Assigned task. Find the line containing "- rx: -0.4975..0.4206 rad" in the entries below. Restate it and each line after it, word for word, up to and including the line containing "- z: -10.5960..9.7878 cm".

=-=-=

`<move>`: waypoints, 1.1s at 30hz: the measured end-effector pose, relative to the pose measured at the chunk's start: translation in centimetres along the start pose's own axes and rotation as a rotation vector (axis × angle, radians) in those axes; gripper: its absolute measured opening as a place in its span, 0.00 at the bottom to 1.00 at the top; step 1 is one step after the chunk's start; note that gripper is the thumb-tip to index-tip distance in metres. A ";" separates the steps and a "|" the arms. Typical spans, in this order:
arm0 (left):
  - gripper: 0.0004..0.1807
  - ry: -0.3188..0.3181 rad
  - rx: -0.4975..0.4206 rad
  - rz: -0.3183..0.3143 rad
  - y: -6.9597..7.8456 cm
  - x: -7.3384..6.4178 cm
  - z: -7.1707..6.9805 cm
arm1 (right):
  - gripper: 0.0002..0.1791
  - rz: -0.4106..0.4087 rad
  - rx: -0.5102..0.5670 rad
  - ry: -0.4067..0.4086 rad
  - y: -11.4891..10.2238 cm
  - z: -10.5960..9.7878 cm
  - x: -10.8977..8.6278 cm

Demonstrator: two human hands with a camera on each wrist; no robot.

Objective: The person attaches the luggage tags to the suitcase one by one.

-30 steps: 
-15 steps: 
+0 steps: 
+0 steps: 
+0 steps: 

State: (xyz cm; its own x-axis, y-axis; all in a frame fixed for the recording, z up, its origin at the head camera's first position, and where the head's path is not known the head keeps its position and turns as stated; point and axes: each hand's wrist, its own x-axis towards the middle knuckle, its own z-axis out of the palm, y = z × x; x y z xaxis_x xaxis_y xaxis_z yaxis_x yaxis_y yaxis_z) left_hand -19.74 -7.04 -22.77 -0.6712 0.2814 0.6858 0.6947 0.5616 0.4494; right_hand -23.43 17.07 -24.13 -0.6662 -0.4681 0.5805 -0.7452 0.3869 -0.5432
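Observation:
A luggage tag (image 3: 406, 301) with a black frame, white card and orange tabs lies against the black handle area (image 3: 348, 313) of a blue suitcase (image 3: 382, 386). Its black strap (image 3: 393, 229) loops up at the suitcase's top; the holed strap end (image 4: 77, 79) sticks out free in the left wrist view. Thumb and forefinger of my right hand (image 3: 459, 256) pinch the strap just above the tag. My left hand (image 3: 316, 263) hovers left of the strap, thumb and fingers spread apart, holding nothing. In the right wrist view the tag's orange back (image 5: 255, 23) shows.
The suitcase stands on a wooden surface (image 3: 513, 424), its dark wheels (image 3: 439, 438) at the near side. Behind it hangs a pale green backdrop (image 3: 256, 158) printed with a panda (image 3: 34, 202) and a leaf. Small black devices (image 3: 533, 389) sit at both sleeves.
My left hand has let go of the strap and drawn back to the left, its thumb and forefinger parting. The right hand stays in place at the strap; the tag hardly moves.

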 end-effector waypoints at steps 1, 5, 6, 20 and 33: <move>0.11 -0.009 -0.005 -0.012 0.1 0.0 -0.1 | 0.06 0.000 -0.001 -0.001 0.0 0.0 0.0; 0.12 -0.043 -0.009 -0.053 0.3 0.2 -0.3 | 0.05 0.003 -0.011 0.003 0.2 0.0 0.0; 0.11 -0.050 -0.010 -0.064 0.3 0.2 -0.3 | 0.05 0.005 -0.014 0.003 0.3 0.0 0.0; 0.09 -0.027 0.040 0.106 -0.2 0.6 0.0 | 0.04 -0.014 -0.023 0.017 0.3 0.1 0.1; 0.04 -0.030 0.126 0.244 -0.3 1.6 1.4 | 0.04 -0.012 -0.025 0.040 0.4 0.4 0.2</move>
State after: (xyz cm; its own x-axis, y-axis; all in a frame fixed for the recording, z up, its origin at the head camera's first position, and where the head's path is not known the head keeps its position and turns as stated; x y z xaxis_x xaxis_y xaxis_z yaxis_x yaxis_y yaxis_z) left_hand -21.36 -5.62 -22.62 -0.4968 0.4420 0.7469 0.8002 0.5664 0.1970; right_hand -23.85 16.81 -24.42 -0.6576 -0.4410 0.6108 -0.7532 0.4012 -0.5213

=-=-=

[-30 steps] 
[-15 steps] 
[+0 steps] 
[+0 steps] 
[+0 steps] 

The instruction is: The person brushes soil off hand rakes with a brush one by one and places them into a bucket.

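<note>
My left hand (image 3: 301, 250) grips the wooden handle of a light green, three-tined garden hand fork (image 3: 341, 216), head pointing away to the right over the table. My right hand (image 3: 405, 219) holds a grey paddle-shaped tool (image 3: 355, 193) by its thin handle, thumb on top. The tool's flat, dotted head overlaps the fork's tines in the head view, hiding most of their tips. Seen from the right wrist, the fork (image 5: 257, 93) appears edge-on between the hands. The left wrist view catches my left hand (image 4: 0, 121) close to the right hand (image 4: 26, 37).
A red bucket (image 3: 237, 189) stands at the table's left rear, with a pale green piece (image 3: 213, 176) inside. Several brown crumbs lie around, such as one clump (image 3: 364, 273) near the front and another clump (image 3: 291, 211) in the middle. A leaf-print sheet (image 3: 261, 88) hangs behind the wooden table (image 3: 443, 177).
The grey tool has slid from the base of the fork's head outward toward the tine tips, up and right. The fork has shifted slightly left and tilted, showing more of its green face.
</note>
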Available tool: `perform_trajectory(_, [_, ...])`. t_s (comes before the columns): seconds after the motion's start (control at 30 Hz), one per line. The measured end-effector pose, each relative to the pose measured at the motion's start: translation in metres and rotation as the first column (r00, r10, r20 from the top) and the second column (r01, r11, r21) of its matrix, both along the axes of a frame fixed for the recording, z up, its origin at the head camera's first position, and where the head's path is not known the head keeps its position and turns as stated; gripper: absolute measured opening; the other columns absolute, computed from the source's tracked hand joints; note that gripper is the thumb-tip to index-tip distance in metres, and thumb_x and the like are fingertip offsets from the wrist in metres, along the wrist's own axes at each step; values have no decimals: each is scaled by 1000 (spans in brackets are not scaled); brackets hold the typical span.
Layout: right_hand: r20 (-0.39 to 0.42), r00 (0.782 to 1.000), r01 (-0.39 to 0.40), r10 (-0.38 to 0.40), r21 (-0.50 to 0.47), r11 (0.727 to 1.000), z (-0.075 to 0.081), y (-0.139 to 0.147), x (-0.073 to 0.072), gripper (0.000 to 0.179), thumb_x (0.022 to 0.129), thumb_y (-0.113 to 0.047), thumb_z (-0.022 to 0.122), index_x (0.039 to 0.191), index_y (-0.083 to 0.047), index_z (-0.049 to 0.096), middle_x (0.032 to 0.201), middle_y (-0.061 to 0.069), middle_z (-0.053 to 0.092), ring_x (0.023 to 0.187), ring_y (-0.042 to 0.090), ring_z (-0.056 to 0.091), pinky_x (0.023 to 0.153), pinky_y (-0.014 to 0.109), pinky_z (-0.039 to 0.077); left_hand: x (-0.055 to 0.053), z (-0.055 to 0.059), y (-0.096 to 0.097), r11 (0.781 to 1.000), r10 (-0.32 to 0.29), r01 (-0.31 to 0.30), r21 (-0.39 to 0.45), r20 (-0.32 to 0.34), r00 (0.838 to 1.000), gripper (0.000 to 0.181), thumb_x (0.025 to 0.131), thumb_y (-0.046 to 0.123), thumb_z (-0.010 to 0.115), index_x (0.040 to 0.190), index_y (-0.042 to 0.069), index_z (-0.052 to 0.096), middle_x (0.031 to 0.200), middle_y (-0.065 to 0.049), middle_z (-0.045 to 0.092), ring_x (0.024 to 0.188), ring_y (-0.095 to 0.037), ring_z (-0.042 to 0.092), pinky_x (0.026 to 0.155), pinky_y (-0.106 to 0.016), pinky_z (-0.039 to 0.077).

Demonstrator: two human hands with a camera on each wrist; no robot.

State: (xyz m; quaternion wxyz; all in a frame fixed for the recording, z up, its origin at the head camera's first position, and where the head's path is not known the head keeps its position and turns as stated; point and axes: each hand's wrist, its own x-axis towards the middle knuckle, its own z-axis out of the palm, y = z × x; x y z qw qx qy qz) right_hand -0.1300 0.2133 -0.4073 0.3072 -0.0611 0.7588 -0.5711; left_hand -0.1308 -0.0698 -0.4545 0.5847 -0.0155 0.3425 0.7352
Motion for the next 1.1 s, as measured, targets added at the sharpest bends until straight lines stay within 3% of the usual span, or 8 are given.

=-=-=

Answer space.
  - rx: -0.4975..0.4206 rad
  - rz: -0.3183..0.3143 rad
  - y: -6.9597..7.8456 cm
  - x: -7.3384..6.4178 cm
  - z: -7.1707..6.9805 cm
arm1 (right):
  - gripper: 0.0002..0.1791
  - rz: -0.4106..0.4087 rad
  - rx: -0.5102..0.5670 rad
  - ry: -0.4067..0.4086 rad
  - y: -11.4891..10.2238 cm
  - z: -10.5960..9.7878 cm

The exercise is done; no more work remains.